## Exercises on pandas operations


This notebooks contains some exercises to practice the concepts learned in the notebook [02 - pandas operations](02%20-%20pandas%20operations.ipynb) as well as [01 - pandas basics](01%20-%20pandas%20basics.ipynb).

#### Instructions & suggestions

- Run the first cell below these instructions to load the data
- For more complex questions, you can iteratively build your solution starting from the simpler pieces 
- There are enough questions to go overtime, feel free to take some of them home

In [None]:
%matplotlib inline

import pandas as pd
import numpy as np

clients_file = '../data/fake_shop/fake_clients.csv'
transactions_file = '../data/fake_shop/fake_transactions.csv'

clients = pd.read_csv(clients_file, parse_dates=['date_of_birth'])
transactions = pd.read_csv(transactions_file, parse_dates=['date'])

### 1. List the number of customers per city

In [None]:
# In order of frequency high-to-low
clients['city'].value_counts()

In [None]:
# In alphabetical order A-Z
clients.groupby('city').size()

### 2. Which product brings in the highest revenue?

In [None]:
# Use can use .head(1) to visualise just one
transactions.groupby('product')['total'].sum().sort_values(ascending=False)

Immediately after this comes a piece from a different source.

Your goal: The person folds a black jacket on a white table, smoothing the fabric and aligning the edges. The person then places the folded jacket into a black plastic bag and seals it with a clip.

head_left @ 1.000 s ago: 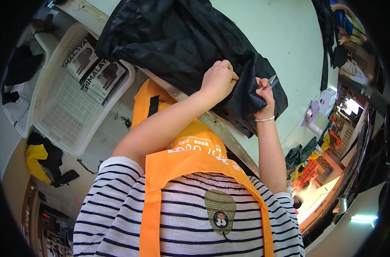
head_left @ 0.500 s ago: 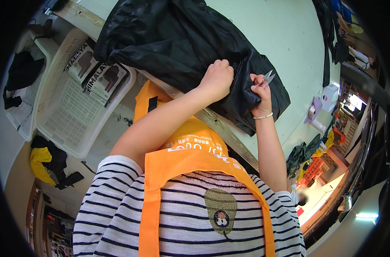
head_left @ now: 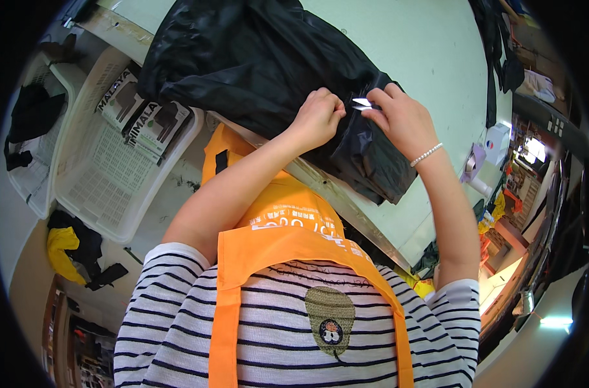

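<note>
A glossy black garment (head_left: 236, 77) lies bunched across the pale tabletop in front of me. My left hand (head_left: 319, 118) is closed on it, thumb and fingers pinching the cloth near a seam. Just to the right, my right hand (head_left: 403, 119) holds a small pair of thread snips (head_left: 361, 103). Their pale blades point left toward the pinched spot and stand slightly apart. Whether they touch any thread is too small to tell. The garment's lower right end hangs in folds below my right hand.
The pale green table (head_left: 424, 58) has a worn near edge. At left stand a white plastic basket (head_left: 103, 187) with printed packages (head_left: 149, 129) and another basket (head_left: 61, 84) with black cloth. Black and yellow cloth (head_left: 65, 255) lies below them. A purple-and-white object (head_left: 473, 161) is at right.
My right hand has lifted off the garment's right end and turned, bringing the snips' blades left beside my left hand. My left hand has shifted slightly left.
</note>
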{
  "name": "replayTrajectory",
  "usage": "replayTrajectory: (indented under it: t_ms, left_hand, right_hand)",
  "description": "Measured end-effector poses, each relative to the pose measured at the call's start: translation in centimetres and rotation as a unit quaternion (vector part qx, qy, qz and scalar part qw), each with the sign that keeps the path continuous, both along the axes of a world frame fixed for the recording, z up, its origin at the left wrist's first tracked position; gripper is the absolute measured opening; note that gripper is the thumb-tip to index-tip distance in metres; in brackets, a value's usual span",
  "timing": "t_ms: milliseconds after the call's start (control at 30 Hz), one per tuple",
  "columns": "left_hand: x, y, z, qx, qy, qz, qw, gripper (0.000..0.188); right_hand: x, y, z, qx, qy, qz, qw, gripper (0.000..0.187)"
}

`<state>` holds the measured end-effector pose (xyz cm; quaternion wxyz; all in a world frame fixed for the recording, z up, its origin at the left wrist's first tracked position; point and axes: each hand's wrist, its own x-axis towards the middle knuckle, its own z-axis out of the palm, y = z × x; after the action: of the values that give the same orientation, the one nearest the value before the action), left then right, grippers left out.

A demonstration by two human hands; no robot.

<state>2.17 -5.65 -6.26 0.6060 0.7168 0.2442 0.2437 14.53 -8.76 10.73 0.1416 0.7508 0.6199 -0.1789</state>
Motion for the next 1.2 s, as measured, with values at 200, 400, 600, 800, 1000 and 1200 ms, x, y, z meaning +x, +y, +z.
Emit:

### 3. List the revenue (sum of the total) per day

In [None]:
transactions.groupby('date')['total'].sum()

### 4. List the number of transactions per day

In [None]:
transactions.groupby('date')['transaction_id'].nunique()

### 5. Plot the number of clients per city (in alphabetical order)

Plot with `kind='bar'` to product a bar chart.

In [None]:
# groupby() returns in alphabetical order
clients.groupby('city').size().plot(kind='bar')

In [None]:
# value_counts() returns in order of frequency
# so we need to sort using the index/label, which is the city name
clients['city'].value_counts().sort_index().plot(kind='bar')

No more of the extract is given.